» WHAT THIS TASK INVOLVES:
Exclude all pictures from your copy of the data below, which should otherwise match exactly.

» DATASET EXTRACT:
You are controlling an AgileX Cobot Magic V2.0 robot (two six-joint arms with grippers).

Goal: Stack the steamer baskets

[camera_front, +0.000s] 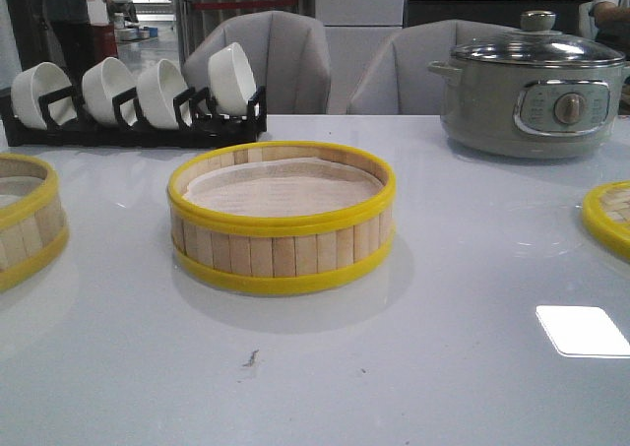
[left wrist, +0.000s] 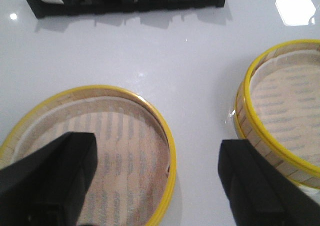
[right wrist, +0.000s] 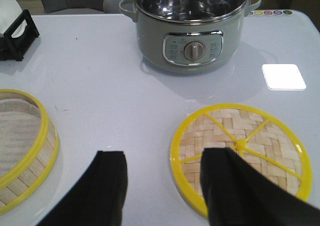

» WRITTEN SOLUTION:
You are controlling an AgileX Cobot Magic V2.0 robot (two six-joint arms with grippers).

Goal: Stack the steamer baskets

[camera_front, +0.000s] 
[left wrist, +0.000s] 
[right wrist, +0.000s] 

The output for this exercise is complete.